● **TASK TO COMPLETE**:
When the line containing "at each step" is found in the data below, copy it and each line after it through the line containing "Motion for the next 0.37", exactly and with no others.

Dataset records

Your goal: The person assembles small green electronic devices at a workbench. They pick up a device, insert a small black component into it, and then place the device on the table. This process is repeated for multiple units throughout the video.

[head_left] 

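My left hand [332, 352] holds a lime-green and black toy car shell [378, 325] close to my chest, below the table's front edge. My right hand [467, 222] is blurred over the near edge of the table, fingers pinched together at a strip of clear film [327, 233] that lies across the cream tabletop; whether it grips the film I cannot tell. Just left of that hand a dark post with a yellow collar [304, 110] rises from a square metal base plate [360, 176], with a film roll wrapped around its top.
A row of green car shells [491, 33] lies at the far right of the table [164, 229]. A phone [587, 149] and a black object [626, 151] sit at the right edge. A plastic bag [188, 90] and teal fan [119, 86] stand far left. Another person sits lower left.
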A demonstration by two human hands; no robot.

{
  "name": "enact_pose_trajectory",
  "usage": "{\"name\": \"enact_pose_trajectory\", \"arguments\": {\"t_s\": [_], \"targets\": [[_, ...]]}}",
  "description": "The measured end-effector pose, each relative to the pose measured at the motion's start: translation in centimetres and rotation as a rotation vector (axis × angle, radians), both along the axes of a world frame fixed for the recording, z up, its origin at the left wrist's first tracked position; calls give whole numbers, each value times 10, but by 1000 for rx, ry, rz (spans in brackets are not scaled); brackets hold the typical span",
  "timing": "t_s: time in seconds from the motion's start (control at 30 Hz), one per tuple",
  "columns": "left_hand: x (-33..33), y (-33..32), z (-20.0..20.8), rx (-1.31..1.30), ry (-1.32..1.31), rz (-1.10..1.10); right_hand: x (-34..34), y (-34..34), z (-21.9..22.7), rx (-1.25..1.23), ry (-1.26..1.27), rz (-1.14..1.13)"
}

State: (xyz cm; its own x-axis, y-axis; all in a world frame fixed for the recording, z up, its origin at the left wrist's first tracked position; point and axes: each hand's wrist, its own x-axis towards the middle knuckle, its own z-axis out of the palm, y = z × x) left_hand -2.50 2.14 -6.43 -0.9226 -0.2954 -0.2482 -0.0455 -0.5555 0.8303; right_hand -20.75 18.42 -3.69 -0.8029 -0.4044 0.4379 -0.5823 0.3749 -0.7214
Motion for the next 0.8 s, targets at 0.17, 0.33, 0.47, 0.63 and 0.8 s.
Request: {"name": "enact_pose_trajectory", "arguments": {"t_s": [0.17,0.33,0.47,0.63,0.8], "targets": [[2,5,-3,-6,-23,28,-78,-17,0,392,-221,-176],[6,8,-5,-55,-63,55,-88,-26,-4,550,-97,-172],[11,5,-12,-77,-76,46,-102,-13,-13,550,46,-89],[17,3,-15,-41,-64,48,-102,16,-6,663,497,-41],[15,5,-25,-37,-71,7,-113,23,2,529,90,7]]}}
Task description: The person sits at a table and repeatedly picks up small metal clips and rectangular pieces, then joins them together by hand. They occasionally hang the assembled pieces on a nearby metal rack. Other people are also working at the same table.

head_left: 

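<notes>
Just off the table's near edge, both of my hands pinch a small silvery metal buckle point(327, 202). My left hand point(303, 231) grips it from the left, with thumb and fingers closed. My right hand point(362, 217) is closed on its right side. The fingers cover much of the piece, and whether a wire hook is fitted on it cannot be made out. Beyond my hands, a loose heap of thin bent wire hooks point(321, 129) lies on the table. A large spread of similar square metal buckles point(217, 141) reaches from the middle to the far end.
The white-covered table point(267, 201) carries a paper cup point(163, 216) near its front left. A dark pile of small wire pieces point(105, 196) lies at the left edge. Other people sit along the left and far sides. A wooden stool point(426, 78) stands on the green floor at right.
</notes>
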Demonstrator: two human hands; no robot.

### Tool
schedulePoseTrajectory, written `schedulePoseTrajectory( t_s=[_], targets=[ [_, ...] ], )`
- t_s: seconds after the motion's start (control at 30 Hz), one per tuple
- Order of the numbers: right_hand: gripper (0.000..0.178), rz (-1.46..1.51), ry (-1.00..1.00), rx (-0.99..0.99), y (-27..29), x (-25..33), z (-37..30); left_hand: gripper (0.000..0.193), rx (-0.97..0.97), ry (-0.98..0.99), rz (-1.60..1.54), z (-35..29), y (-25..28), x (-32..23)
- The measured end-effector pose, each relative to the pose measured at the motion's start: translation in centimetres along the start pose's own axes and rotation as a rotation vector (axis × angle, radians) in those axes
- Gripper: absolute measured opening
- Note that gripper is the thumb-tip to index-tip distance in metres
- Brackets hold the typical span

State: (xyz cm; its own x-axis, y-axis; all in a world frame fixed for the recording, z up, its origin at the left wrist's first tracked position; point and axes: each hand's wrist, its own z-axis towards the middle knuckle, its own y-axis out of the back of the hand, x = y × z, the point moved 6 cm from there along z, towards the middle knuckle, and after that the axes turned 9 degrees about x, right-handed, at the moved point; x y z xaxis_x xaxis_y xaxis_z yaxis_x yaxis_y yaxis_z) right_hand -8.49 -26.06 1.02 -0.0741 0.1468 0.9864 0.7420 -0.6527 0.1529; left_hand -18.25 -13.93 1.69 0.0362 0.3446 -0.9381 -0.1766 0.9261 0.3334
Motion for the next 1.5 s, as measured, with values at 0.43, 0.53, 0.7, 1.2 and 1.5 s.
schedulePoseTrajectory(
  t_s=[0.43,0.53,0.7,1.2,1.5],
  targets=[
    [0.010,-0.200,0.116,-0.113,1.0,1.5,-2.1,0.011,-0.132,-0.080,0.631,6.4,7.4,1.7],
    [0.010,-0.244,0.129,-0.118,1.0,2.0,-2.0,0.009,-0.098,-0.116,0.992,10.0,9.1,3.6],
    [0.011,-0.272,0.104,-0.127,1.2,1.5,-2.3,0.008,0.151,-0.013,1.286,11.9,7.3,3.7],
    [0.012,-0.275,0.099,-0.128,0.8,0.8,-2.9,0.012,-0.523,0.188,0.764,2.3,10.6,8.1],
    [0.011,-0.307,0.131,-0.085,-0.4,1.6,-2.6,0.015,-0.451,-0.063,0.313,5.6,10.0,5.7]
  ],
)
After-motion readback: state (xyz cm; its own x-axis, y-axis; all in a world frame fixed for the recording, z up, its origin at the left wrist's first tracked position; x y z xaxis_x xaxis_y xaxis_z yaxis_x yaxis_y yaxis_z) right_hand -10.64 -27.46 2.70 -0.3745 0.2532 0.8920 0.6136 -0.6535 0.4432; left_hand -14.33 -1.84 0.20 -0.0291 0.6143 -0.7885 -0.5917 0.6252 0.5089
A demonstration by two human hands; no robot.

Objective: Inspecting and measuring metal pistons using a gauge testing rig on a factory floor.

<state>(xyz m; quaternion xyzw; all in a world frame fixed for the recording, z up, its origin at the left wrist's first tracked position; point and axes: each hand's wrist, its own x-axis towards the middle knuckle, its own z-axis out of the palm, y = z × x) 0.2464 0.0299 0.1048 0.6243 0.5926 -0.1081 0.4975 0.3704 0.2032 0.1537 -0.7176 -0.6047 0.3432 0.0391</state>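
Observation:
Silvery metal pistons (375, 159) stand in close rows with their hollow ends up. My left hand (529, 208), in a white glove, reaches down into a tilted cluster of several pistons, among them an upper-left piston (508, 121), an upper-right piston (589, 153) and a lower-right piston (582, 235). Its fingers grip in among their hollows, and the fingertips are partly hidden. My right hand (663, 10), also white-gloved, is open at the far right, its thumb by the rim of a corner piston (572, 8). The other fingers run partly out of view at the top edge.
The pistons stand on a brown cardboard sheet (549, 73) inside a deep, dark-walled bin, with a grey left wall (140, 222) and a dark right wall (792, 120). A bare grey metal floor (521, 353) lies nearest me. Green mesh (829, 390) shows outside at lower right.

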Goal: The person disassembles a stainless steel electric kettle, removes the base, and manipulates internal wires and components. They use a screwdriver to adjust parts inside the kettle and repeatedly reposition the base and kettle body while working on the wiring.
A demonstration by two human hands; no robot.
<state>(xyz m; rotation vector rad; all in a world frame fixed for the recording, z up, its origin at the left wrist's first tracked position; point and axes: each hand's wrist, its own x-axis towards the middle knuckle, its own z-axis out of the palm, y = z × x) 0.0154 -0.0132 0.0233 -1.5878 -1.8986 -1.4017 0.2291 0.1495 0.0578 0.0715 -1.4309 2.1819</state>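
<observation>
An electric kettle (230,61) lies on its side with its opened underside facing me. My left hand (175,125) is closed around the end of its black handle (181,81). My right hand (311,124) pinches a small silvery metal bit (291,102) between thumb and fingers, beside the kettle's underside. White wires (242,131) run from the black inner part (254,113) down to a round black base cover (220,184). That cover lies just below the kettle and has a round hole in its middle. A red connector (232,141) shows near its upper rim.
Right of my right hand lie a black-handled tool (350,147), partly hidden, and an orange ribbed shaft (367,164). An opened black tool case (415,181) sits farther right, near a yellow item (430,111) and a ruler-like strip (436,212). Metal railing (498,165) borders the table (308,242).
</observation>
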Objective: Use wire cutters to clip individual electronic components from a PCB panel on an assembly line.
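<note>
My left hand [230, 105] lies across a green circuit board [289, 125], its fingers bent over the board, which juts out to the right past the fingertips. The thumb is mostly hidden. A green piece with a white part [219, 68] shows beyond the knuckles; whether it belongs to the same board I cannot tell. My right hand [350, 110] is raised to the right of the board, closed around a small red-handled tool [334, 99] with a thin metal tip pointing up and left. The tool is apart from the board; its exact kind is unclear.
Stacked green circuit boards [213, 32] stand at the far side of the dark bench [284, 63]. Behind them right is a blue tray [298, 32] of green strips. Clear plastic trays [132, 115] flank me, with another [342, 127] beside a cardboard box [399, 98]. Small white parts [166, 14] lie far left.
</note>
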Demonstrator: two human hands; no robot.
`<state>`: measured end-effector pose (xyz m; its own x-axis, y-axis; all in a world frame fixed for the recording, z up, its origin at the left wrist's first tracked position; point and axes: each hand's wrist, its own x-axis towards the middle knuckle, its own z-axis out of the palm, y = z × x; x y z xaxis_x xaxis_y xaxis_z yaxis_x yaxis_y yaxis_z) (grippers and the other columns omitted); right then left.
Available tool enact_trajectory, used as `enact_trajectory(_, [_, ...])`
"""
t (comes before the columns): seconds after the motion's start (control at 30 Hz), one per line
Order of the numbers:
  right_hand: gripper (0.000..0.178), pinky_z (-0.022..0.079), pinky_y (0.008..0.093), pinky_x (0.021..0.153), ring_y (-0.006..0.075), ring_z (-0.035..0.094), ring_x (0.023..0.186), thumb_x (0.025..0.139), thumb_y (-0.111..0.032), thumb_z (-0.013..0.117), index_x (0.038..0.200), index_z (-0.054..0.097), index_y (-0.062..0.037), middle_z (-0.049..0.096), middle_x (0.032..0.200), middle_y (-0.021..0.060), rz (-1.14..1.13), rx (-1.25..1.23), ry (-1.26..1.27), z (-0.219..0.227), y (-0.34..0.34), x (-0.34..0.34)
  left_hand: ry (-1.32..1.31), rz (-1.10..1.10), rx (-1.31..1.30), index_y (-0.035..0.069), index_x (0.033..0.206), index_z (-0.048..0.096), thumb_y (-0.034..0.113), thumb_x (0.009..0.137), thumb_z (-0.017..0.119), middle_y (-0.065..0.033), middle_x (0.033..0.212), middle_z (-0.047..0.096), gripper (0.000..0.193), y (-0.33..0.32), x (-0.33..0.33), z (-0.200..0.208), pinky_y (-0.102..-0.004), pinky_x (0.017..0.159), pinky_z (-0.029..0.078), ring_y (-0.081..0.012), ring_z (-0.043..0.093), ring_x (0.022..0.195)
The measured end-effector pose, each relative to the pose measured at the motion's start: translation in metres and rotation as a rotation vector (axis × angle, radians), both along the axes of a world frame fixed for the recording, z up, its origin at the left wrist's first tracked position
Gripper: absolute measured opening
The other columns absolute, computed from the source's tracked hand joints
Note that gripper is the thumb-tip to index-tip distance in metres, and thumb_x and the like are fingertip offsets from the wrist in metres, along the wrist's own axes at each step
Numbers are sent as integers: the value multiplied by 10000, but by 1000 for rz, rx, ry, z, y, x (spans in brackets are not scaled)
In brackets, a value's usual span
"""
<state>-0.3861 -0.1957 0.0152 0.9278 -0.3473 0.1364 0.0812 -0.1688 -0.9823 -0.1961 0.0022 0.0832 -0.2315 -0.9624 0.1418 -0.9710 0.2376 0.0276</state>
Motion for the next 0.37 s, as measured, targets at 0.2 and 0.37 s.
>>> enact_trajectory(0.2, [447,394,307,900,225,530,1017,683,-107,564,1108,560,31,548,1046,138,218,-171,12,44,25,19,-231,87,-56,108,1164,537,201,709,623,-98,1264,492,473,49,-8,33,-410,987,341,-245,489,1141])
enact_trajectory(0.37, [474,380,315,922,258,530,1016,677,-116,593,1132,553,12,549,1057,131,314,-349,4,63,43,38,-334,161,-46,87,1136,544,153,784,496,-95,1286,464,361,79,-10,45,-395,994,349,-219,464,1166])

● **YOUR SOLUTION**:
Note that gripper is the thumb-tip to index-tip distance in metres, and thumb_x and the like are fingertip offsets from the wrist in metres, along the wrist's own axes at each step
Numbers are sent as integers: the value multiplied by 10000, but by 1000 for rz, rx, ry, z, y, x (spans in brackets are not scaled)
In brackets, a value's usual span
"""
<state>-0.3861 -0.1957 0.0152 0.9278 -0.3473 0.1364 0.0812 -0.1688 -0.9823 -0.1961 0.0022 0.0832 -0.2315 -0.9624 0.1418 -0.9710 0.2376 0.0276</state>
Motion for the next 0.37 s, as measured, targets at 0.2 and 0.37 s.

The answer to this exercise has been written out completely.